What you have to do:
Only one portion of the data is to be written out: from the line bearing "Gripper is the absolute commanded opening" through the line bearing "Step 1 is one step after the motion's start". Write it exactly as it appears.

━━━━━━━━━━━━━━━━━━━━━━━━━━━━━━

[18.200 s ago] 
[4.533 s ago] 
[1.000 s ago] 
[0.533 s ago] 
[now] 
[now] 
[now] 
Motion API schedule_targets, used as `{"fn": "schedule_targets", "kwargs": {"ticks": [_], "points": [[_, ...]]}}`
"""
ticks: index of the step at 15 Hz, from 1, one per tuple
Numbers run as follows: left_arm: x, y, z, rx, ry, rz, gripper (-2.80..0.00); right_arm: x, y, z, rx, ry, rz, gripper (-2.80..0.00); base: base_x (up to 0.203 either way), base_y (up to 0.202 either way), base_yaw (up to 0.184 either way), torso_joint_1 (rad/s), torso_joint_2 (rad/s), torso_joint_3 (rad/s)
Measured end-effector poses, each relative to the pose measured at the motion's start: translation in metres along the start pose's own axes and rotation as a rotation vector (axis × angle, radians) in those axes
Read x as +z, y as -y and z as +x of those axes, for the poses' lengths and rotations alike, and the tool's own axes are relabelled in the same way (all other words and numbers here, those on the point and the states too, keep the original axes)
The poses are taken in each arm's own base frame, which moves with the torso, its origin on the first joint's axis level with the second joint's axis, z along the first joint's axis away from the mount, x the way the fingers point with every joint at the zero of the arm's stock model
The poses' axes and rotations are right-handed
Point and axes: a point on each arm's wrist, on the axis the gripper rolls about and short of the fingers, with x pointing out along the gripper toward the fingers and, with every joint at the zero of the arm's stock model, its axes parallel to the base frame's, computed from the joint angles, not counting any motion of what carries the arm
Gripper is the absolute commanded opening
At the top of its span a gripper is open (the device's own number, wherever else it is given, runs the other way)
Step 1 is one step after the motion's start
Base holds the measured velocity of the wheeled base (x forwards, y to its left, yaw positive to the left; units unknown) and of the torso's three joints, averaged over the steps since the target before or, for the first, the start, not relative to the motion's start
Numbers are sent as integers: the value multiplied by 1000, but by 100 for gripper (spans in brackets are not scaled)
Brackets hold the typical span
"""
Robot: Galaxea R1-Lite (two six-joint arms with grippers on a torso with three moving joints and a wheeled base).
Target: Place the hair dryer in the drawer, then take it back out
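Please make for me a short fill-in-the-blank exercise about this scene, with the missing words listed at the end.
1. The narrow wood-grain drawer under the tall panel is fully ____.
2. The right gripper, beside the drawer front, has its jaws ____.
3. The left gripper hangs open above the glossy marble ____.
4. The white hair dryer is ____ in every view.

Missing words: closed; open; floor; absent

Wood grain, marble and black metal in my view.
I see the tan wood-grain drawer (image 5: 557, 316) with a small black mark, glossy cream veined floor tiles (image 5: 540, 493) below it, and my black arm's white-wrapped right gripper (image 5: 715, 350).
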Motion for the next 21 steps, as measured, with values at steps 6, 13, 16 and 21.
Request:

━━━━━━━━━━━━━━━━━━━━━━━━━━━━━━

Output below:
Gripper is the absolute commanded opening
At the top of its span a gripper is open (the device's own number, wherever else it is given, runs the other way)
Step 1 is one step after the motion's start

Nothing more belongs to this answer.